§ **DATA SHOWN**
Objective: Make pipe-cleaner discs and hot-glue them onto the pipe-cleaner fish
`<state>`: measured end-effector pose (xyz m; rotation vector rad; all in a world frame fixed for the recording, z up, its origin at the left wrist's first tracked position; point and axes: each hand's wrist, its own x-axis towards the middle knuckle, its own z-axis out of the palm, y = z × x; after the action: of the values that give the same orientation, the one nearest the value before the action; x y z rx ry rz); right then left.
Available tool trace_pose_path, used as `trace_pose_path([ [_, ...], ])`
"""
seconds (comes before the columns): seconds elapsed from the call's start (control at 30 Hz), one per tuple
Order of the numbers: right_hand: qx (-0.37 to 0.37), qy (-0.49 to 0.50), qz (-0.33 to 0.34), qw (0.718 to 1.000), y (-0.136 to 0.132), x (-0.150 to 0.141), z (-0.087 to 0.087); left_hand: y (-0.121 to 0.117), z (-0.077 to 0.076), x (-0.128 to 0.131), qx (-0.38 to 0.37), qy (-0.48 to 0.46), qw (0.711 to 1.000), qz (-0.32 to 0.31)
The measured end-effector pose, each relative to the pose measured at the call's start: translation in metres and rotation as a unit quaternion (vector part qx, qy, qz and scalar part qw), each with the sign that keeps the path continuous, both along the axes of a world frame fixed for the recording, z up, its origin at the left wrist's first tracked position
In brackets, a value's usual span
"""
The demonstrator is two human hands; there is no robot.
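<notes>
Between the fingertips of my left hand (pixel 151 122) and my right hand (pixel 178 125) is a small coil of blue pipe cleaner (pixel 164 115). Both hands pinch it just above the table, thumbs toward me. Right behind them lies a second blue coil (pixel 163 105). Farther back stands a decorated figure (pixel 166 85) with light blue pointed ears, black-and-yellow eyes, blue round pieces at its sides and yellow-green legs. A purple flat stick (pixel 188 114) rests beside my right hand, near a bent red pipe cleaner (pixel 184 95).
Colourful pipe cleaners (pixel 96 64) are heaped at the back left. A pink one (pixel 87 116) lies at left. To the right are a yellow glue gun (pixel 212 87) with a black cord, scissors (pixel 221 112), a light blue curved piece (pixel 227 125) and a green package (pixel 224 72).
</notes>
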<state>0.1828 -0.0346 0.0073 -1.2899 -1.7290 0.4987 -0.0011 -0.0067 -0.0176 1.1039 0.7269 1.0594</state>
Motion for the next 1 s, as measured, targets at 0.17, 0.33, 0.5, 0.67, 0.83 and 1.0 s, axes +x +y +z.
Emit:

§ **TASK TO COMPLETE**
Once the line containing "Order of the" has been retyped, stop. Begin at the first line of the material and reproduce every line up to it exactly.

§ **WRITTEN ANSWER**
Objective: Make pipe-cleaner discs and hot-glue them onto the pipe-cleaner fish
`<state>`: measured end-effector pose (xyz m; rotation vector rad; all in a world frame fixed for the recording, z up, its origin at the left wrist's first tracked position; point and axes: each hand's wrist, its own x-axis towards the middle knuckle, its own z-axis out of the palm, y = z × x; after the action: of the values that give the same orientation, the one nearest the value before the action; x y z rx ry rz); right then left.
Available tool trace_pose_path, used as `trace_pose_path([ [_, ...], ])`
"""
seconds (comes before the columns): seconds elapsed from the call's start (control at 30 Hz), one per tuple
Order of the numbers: right_hand: qx (-0.37 to 0.37), qy (-0.49 to 0.50), qz (-0.33 to 0.34), qw (0.718 to 1.000), y (-0.136 to 0.132), x (-0.150 to 0.141), z (-0.087 to 0.087); left_hand: y (-0.121 to 0.117), z (-0.077 to 0.076), x (-0.128 to 0.131), qx (-0.38 to 0.37), qy (-0.48 to 0.46), qw (0.711 to 1.000), qz (-0.32 to 0.31)

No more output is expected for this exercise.